* [Requirement]
All of the data goes into your copy exactly as written. Images do not.

─── Data section ───

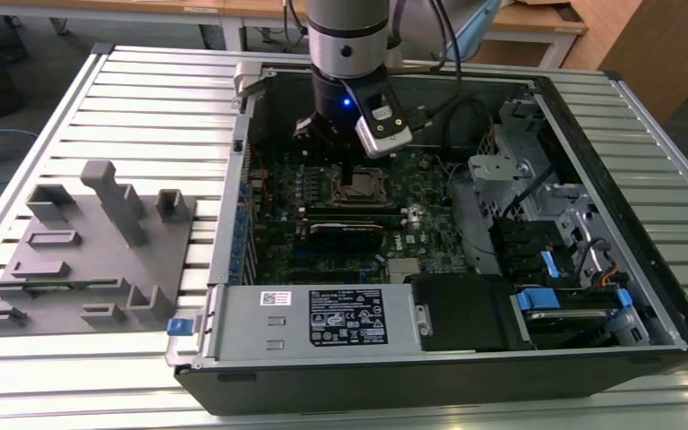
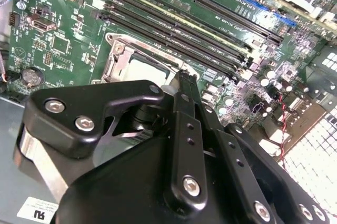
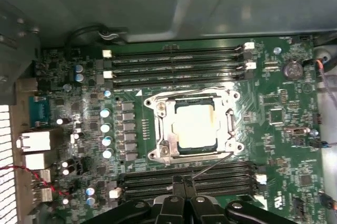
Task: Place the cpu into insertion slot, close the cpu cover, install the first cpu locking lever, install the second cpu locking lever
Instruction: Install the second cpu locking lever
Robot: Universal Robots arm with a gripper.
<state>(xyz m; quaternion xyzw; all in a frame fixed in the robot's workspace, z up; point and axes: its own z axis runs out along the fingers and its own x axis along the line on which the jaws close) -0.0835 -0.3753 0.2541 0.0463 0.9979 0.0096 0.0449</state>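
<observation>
The pale silver-tan square cpu (image 3: 195, 125) lies flat in the socket near the middle of the green motherboard (image 3: 284, 129), between two banks of long black memory slots (image 3: 174, 63). In the first wrist view the thin silvery metal cpu cover (image 3: 158, 109) frames it on all sides with the chip showing through the open window, so the cover looks to be lying down over the chip and not standing up. By that reading, placing the cpu and closing the cover are done.

The levers are less certain. A thin wire locking lever (image 3: 213, 164) runs at a slant from the cover's corner toward the tool and does not lie snug along the socket's edge, so it seems not yet latched. Another thin wire runs along the far edge of the cover, and whether it is hooked down I cannot tell. I judge the lever work as what is left.

The black two-fingered tool (image 3: 183, 183) has its fingers pressed together with nothing between them, its tip at the near memory slots just beside the free end of the slanted lever. In the exterior view the arm reaches down into the open black computer case (image 1: 631, 349), which lies on its side on the slatted metal desk (image 1: 141, 98), with a grey moulded parts holder (image 1: 93, 251) near the desk's edge at the exterior view's left.
</observation>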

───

* [Response to the task]
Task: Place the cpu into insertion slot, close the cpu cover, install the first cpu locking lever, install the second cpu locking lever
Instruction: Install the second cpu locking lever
Robot: Universal Robots arm with a gripper.
<state>(xyz m; quaternion xyzw; all in a frame fixed in the robot's workspace, z up; point and axes: its own z axis runs out along the fingers and its own x axis along the line on which the jaws close) -0.0835 -0.3753 0.2541 0.0463 0.9979 0.0096 0.0449</state>
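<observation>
The pale silver-tan square cpu (image 3: 195, 125) lies flat in the socket near the middle of the green motherboard (image 3: 284, 129), between two banks of long black memory slots (image 3: 174, 63). In the first wrist view the thin silvery metal cpu cover (image 3: 158, 109) frames it on all sides with the chip showing through the open window, so the cover looks to be lying down over the chip and not standing up. By that reading, placing the cpu and closing the cover are done.

The levers are less certain. A thin wire locking lever (image 3: 213, 164) runs at a slant from the cover's corner toward the tool and does not lie snug along the socket's edge, so it seems not yet latched. Another thin wire runs along the far edge of the cover, and whether it is hooked down I cannot tell. I judge the lever work as what is left.

The black two-fingered tool (image 3: 183, 183) has its fingers pressed together with nothing between them, its tip at the near memory slots just beside the free end of the slanted lever. In the exterior view the arm reaches down into the open black computer case (image 1: 631, 349), which lies on its side on the slatted metal desk (image 1: 141, 98), with a grey moulded parts holder (image 1: 93, 251) near the desk's edge at the exterior view's left.
</observation>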

No more output is needed here.